Any time a hedge fund goes sniffing around a company, I've learned to take notice. So my Spidey sens was tingling today, when I read that San Francisco-based hedge fund ValueAct Capital Partners LP has doubled its stake in health sciences company MDS Inc.
This is only of note because we have a tattered history, MDS and I. During my long, circuitous route towards gainful employment in journalism, I've had a variety of gigs which could passably claim to be writing related, and in roughly 2002, I actually worked at MDS Sciex for a time, doing technical writing. (Editor's note: Incidentally, if you're currently trying to calibrate the nebulizer on a MDS-built mass spectrometer by reading the instruction manual, and you're left with the distinct impression that the writer doesn't have the foggiest idea what he's talking about, my apologies. He didn't still doesn't.)
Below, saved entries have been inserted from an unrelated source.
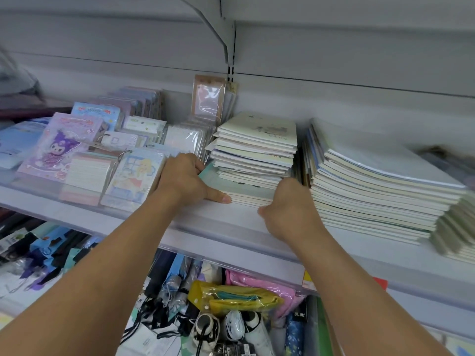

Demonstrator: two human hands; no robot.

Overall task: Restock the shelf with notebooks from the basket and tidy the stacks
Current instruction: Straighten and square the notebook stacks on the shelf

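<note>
1. A person's two bare hands work at a stack of notebooks (253, 152) on a white shelf (223, 222), seen from a head-worn camera

2. The left hand (183, 179) holds the stack's left side: its thumb lies straight along the front edge of the lowest notebooks while the fingers curl round the left edge, their tips hidden

3. The right hand (289, 209) is at the stack's front right corner, fingers bent and reaching into the gap between this stack and the next; whether they pinch a notebook cannot be told

4. The stack is uneven, the upper notebooks set back and skewed, the lower ones jutting toward the shelf front

5. Just to its right sits a taller, wider pile of notebooks (380, 191), spines facing forward, its far end blurred

6. To the left lie wrapped memo pads and ring-bound cards, among them a purple cartoon pack (57, 147)

7. On the lower shelf, folded umbrellas and a yellow pouch (231, 298) lie jumbled

8. The basket does not appear in this view
</note>
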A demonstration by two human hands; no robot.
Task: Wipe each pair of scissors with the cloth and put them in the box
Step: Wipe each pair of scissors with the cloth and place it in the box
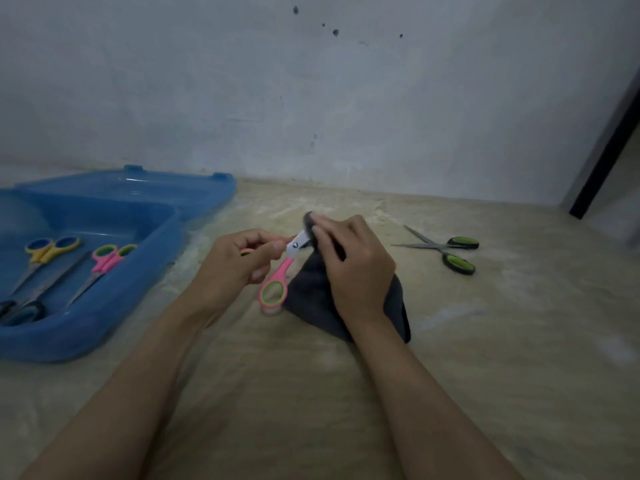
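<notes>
Pink-handled scissors (281,271) are being held above the counter (450,375) by the left hand (239,261), its grip closed on one handle, while the blades are being pinched through the dark cloth (311,296) by the right hand (349,258). Wiping is being done; next, placement in the blue box (166,233) is likely being called for.

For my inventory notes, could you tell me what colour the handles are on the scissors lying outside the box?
Black with green inner rings, on the loose scissors; head view shows them.

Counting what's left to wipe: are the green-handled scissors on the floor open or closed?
Open: the green-handled scissors lie with blades spread in a V, handles apart.
</notes>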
Given that my job could literally have been done by a monkey with a typewriter (if he had any sort of predilection for technology) and since I was just getting my feet wet as an investor, the downtime on that job gave me a lot of resources to do some independent research on my employer.
My rating? Buy, buy, buy. I remember gleefully coming home and telling my dad why he should buy stocks in the company, since my expert analysis had deduced that at a little over $20 (where it was trading at at the time) it was undervalued. Wisely, my dad ignored the suggestion. The stock, of course, proceeded to do basically nothing for the next four years, and the rest, as they say, is history.
By doubling their stake in MDS now, through, it appears that ValueAct is hoping to squeeze a little more shareholder value from the company, just as I had misguidedly hoped to do all them years ago. A few analysts have suggested good on them for trying, but the low-hanging fruit has already been plucked.
That's beside the point, I say. The real important thing to remember here, is that I was right. Just, four years early.
At least, that's what I'm telling myself.